Exercise aim = Transcribe the listing word for word. Begin at its first line and end with the line containing "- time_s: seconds".
○ ○ ○ ○ ○
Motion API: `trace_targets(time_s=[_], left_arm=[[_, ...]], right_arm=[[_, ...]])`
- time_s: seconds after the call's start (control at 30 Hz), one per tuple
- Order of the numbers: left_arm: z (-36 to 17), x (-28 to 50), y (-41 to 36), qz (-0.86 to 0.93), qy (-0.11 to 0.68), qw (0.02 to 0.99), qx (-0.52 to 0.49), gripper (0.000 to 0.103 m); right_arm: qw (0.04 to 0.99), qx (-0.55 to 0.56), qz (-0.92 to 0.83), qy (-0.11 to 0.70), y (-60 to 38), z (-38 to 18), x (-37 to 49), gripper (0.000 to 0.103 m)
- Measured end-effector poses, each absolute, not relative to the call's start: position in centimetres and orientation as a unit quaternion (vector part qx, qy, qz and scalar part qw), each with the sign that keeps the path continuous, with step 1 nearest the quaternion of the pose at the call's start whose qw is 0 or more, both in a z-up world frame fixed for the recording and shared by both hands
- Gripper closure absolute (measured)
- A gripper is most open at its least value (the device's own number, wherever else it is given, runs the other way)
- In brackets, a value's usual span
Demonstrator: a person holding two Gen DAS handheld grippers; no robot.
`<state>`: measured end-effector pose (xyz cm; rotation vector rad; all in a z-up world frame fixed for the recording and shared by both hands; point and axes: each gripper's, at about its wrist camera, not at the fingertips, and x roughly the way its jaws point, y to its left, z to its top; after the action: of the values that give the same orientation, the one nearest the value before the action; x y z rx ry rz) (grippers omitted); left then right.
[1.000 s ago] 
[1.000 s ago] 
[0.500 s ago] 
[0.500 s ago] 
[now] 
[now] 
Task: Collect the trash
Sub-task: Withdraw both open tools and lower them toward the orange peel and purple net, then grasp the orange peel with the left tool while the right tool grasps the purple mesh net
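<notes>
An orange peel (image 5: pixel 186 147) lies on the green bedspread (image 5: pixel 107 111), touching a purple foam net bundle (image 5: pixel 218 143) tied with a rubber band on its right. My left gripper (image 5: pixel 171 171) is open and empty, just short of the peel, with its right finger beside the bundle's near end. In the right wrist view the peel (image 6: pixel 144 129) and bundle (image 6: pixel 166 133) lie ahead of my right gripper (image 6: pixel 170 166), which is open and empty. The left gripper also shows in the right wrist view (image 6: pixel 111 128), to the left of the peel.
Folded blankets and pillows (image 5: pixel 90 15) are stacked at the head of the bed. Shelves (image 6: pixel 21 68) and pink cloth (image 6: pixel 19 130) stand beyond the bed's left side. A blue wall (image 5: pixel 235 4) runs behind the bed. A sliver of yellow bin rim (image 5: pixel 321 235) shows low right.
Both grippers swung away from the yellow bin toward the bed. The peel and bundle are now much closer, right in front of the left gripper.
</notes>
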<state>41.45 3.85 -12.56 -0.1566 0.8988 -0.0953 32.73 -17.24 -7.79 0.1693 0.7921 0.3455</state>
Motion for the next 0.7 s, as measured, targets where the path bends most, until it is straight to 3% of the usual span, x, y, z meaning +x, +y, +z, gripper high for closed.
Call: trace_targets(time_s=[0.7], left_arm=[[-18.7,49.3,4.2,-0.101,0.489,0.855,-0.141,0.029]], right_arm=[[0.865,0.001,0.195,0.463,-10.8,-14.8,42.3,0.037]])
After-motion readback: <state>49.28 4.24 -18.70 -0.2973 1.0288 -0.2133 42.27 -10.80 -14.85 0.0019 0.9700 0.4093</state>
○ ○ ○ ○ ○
Task response =
Motion API: `trace_targets(time_s=[_], left_arm=[[_, ...]], right_arm=[[_, ...]])`
- time_s: seconds after the call's start (control at 30 Hz), one per tuple

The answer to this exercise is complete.